Gypsy jazz (not really a very politically correct term)= Play like Django Reinhardt and his followers.
Swing= Play like the Count Basie Band.

BC

----------


## Jean-Pierre WOOS

Hello Montana,
Hello Bruce, nice to read you here.
Gypsy mandolin does'nt really exist. 



> Dave Apollon (February 23, 1898 - May 1972) was a Russian mandolin  player.
> 
> Today Dave Apollon is regarded as one of the most innovative and influential mandolinists of the Twentieth Century, whose more notable recordings/performances include Two Guitars, Hora staccato by Grigoraş Dinicu and Zigeunerweisen aka "Gypsy Airs" by Pablo de Sarasate. His styles include Gypsy and various kinds of European Folk Music. He is also regarded as one of the first jazz mandolinist, with such memorable recordings as Who and St. Louis Blues.
> .../...
> . In 1946 he met and played with Django Reinhardt while the legendary guitarists was on tour with Duke Ellington in New York City.


David Grisman, palyed with Stephan Grappelli aud Jethro Burns was a Django's fan.

But it's not enough to assert they are, really, playing "gypsy jazz mandolin". In fact, thet are all playing standards from the songbooks of the gypsy guitar players, but, mostly, understanding the concept of tension and resolution like americam jazz players but not in a gypsy like manner. (CMaj7 for C6, Am7 for Am6/9, G7 for G7(b9)... and no one Gypsy plays jazz mandolin (only trad music from Carpathian mountains). 

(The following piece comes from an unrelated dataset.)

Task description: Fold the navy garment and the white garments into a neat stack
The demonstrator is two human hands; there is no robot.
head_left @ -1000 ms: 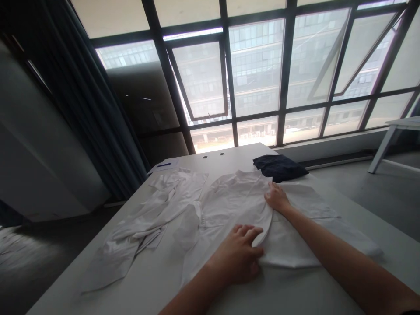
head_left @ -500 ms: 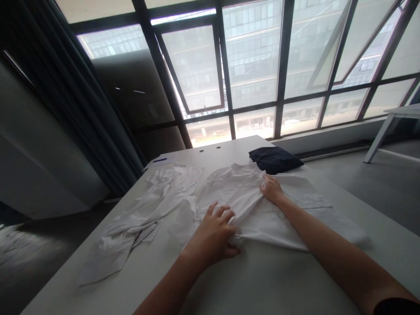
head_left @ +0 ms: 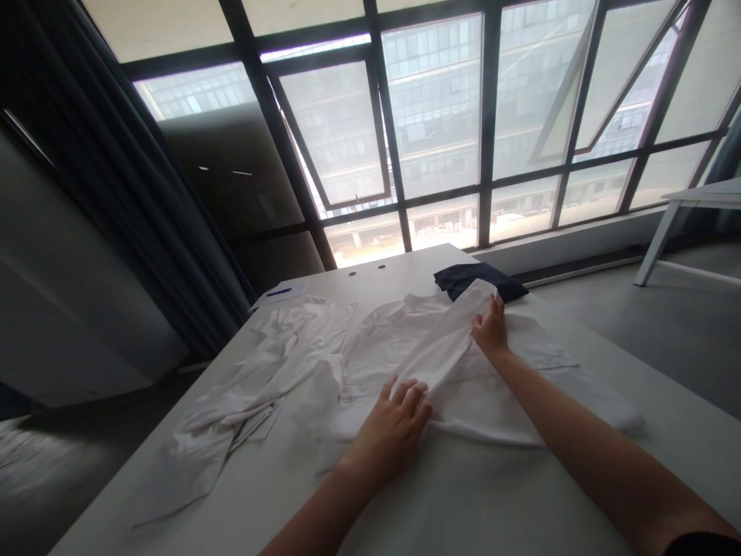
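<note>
A white shirt (head_left: 370, 340) lies spread on the white table (head_left: 434, 502) in front of me. My right hand (head_left: 491, 324) is closed on one edge of it and holds a strip of the cloth raised at the far side. Closer to me, my left hand (head_left: 399, 421) has its fingers curled over the near end of that same strip; its thumb is hidden. The strip runs fairly straight from one hand to the other. To the left lies a second white garment (head_left: 260, 386), loosely crumpled, with one part stretching towards the near left.
Dark folded cloth (head_left: 509, 284) lies at the table's far right, just beyond the shirt. A pen (head_left: 279, 292) rests on paper at the far left corner. Windows (head_left: 434, 100) stand behind the table, a dark curtain (head_left: 139, 185) to the left, and another white table (head_left: 700, 193) at right.
My right hand has risen and moved slightly right, lifting the shirt's edge. My left hand, spread half a second ago, has moved a little right and closed on the cloth.
</note>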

"La pompe" is totally different, listen to the way Don Stiernberg plays with Jethro Burns and liken to gypsies... its feather against hammer... but it swing...

----------


## Bruce Clausen

I agree, names like swing and gypsy jazz refer to styles of music, not styles of mandolin playing.  On whatever instrument you play you do what you can to get the sound you have in mind.  Dave Apollon and Jethro Burns would be a couple of good models, but so would Django and Charlie Christian (plus Lester Young and hundreds of other great horn players).

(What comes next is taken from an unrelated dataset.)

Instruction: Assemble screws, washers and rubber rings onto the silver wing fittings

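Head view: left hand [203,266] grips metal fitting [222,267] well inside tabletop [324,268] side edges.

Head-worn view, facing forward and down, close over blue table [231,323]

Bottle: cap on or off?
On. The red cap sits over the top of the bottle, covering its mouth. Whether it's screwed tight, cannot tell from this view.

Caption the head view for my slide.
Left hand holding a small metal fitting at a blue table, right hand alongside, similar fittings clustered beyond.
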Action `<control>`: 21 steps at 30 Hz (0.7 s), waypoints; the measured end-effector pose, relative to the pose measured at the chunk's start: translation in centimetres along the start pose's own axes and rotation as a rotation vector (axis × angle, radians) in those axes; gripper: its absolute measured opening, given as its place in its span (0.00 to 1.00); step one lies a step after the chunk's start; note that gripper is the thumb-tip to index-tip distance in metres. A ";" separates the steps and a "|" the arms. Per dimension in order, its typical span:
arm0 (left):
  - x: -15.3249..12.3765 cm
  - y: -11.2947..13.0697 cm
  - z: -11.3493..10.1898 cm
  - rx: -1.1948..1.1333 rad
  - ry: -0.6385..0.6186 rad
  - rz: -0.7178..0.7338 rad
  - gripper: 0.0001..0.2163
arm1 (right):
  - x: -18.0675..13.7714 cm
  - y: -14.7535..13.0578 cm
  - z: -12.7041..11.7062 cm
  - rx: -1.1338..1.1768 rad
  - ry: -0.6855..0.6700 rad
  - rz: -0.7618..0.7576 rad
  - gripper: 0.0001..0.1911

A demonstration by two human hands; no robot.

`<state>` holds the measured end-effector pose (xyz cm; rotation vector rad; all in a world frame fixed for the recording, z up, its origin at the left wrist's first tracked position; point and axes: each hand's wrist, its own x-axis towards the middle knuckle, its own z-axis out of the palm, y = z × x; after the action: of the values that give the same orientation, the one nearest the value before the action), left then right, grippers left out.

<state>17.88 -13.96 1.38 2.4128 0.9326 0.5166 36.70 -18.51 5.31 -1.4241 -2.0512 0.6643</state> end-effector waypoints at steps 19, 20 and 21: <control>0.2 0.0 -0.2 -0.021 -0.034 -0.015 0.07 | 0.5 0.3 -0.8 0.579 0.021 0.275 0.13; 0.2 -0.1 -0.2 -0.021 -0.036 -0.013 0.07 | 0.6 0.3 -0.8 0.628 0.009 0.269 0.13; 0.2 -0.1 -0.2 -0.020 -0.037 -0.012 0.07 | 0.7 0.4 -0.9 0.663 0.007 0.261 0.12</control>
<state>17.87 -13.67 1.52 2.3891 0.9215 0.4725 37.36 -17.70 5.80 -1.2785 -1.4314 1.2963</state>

J-P, can I translate "la pompe" as "the groove"?

Bruce

----------


## montana

I Think la pompe is a style of strumming.

----------


## Jean-Pierre WOOS

Yes, "la pompe" is the particular strumming of gypsies. Loud (2 or 3 guitar players), heavy, "strenuous", a cadenced crunch of the strum... but it works...

----------


## SternART

I noticed an interesting parallel.......watching a few great Django type guitar players.  One interesting technique was a downstroke and then stopping to rest on the string below........and that they played a LOT of downstrokes.......much like that Bill Monroe fella on mandolin.

----------


## montana

I found a lot of good instruction on youtube. It is for guitar but the strumming techniques will apply to the mando. I started working them out playing along to Band in a Box which has a couple og Gypsy styles. learning to chords to a number of swing standards.

----------


## John McGann

Gypsy Jazz Mandolin

----------


## Jean-Pierre WOOS

These lessons are on my working desk 365 days a year. Thank you John.  :Smile:

----------


## John McGann

> These lessons are on my working desk 365 days a year. Thank you John.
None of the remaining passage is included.